On Wednesday, Assemblymember Rebecca Bauer-Kahan (D-Orinda) joined Alameda County District Attorney Nancy O’Malley, Contra Costa District Attorney Diana Becton, Alameda County Supervisor Nate Miley and Contra Costa County Supervisor Diane Burgis to announce funding for a one-year pilot program to combat illegal dumping in the two counties.
In total, $750,000 in state funding has been secured to fund an enforcement officer in both Alameda and Contra Costa Counties and will help establish best practices that will be used to enforce illegal dumping laws across the state.
“This state funding will provide our counties with the resources they need to combat this difficult problem,” said Bauer-Kahan. “The funding will provide both counties with the ability to have a full time police officer to enforce illegal dumping laws and make a huge impact in tackling this problem” she concluded.
Supervisor Burgis hopes this begins to address the quality of life and the environmental issues caused by illegal dumping.
“Illegal dumping impacts our quality of life and the environment, and I’m pleased to see county departments and law enforcement agencies working collaboratively on a set of comprehensive solutions.
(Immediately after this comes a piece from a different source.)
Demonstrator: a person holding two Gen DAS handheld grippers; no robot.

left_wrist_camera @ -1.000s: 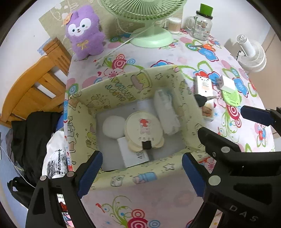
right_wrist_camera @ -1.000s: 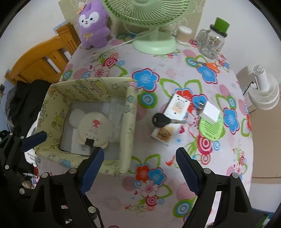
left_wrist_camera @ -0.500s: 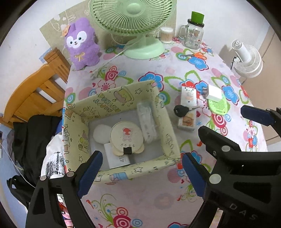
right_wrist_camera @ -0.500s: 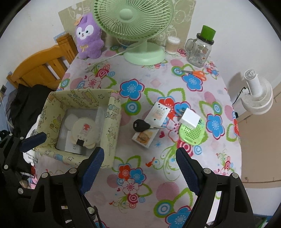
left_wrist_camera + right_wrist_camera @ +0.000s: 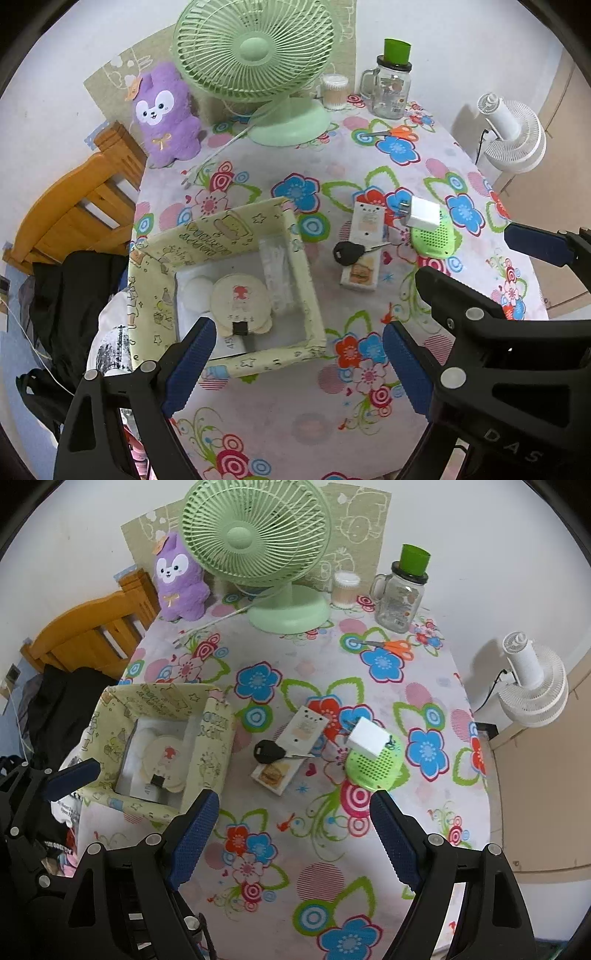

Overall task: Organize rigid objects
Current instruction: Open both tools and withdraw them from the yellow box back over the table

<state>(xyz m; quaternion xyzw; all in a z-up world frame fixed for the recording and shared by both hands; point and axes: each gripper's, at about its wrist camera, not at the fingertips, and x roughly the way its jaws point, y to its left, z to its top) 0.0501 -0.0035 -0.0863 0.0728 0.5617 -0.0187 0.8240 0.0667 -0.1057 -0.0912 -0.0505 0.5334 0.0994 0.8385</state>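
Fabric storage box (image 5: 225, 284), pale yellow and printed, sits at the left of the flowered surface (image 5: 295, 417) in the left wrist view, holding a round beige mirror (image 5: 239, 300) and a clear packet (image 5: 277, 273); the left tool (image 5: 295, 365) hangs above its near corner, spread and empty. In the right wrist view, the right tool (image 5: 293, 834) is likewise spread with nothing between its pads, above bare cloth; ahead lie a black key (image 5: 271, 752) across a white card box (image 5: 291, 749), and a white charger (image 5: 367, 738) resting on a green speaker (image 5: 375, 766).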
Our investment in per diem officers dedicated to illegal dumping enforcement, lighting, signage, and outreach materials should help us to turn back the tide on a problem that’s been growing annually.”
Illegal dumping investigations are typically time-consuming because, even if a suspect and license plate are captured on video, the suspect is commonly not the registered owner of the associated vehicle. These investigations require a significant amount of follow-up to develop sufficient evidence to file a criminal complaint or citation. This is challenging because although cities commonly receive investigative leads relating to illegal dumping from the public, many police agencies don’t have the resources to investigate these leads because they are focused on violent crimes and other more serious offenses.
Along in working illegal dumping cases, the full-time designation of the two sworn peace officers designated exclusively to investigate illegal dumping cases will allow for the building of expertise regarding investigations. Suspect interviews may also shed light on root causes and give more possible tools for local solutions.
“Illegal dumping is an environmental justice issue that disproportionately affects disadvantaged communities, and impacts the sense of well-being of all who live and work in neighborhoods where it is rampant,” says DA O’Malley. “Unscrupulous commercial haulers as well as individual violators illegally dispose of construction debris, mattresses, and trash of all sorts, wreaking havoc on the environment, ruining neighborhood streets and forcing taxpayers pick up the tab to clean up the tremendous amounts of garbage dumped on city streets, highways, parks, and in our waterways. Dumping “hot spots” become breeding grounds for vermin and impact public health.”
It is also anticipated that these funds will save taxpayer’s money in the long term. Some unscrupulous commercial haulers save money by illegally disposing construction debris, dirt, etc. while taxpayers pick up the tab, paying significant costs to clean up the tremendous amounts of garbage dumped on our city streets, highways, parks, and in our waterways.
“Illegal dumping puts entire communities at risk. It can harm the environment, endanger wildlife, threaten the health and safety of residents and adversely affect property values. The state funding will enhance efforts to combat illegal dumping in our communities,” says DA Becton.
This pilot allows the funding of two full-time officers, one in each county, working together in order to build networks, investigate, and stop illegal dumping.